For me, Im all the time attracted to men, and sometimes attracted to women. Dont get me wrong, I consider myself completely bi-sexual. But with women, I find myself attracted to certain types of personalities instead of it being more physical. Unless theres a woman I come across that has the personality that gets my attention, Im not thinking anything other than shes just another person.

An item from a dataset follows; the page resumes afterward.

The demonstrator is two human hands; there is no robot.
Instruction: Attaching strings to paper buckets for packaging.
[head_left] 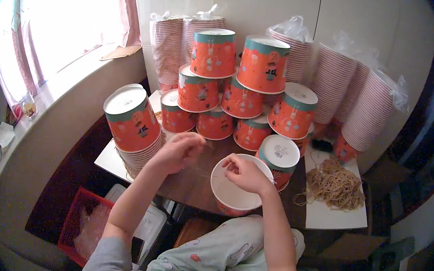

I guess theres a lot more to being bi than even I thought lol Someone do a study and get back with me! lol Have a great day everyone!

Oh Yeah
Feb 24, 2007, 2:38 AM
Recently I have been incredibly gay. Other weeks I forget I'm bi. To me, gay sex is more sexual. I'd like to think that women are more romantic for me. I can imagine having a girlfriend, but a boyfriend is harder to imagine.

G.T.O
Feb 24, 2007, 11:27 AM
I believe that it is a hormonal or chemical thing going on. I could be wrong, but I would be willing to bet that a majority of people (even heterosexuals) fantasize about same sex relations from time to time.
What interests me is the number of people that struggle with these feelings.
If you have these desires, could there really be anything wrong with it. I think that most people, that are bothered by these feelings, are mostly concerned with public perceptions. :cool:

I would say I fantasize about having gay sex about 80% of the time. If I fantasize about a woman, it happens probably once a week.

nwmscurious
Feb 24, 2007, 12:17 PM
Actually, I find that my urge seems to be related to how recently my last experience was. Perhaps it's the forbidden fruit syndrome, but the farther in the past the more I think about bisex.

wantus269
Feb 24, 2007, 1:55 PM
There'd be a day or two where that is all I could think about, followed by three or four days where the idea just didn't appeal to me.

It would be during those "off times" where I'd say to myself, "gee, I guess im not bi. Glad i didnt do anything stupid!" And then right on the money, several days later, Id be right back where I started.

Long story short, I finally realzied there is no set rule about how to "be bi". Being bisexual can take many many forms, all depending on the person. I hope im on the right track here, just keep in mind that this is my opinon only.

But I was wondering if anyone else, male or female, find that their attraction on the hetero side is always 100 percent, while their same sex attraction ebbs and flows. Im certian this is common, but still, I just wanted to know if anyone out there feels the same way.
I'm the exact same!! Some days I cant help myself! I get so worked up and want to get with a guy sooo bad and all day long all I can do is stare at hot guys! Then other days I dont even think about it and all I can do is think about girls and stuff and guys arent appealing!

shybiman
Feb 24, 2007, 2:10 PM
Great subject guys. I have to admit that I’m not as bi all the time. I sometimes just want to be with a guy and sometimes can’t even think about it. In my case if I’m with a couple (m/f) I will almost for sure feel bi. The view of a woman in front of me (specially is it is my woman) with a man drives me crazy. I want to join, and although I like women and I will be with her also, I feel the need to be with the guy and share him with her.
:2cents:

matterinhand
Feb 24, 2007, 3:13 PM
I found, before I admitted to myself that I was bi, that I could go for months without thinking of other men (after my hormones had settled down after puberty that is, during puberty I'd have been happy with a knot hole in a tree.)
Since I realised and became honest with myself I do find that I'm more looking at days rather than months.
But I do find that emotionally its definatly females I prefer 99% of the time.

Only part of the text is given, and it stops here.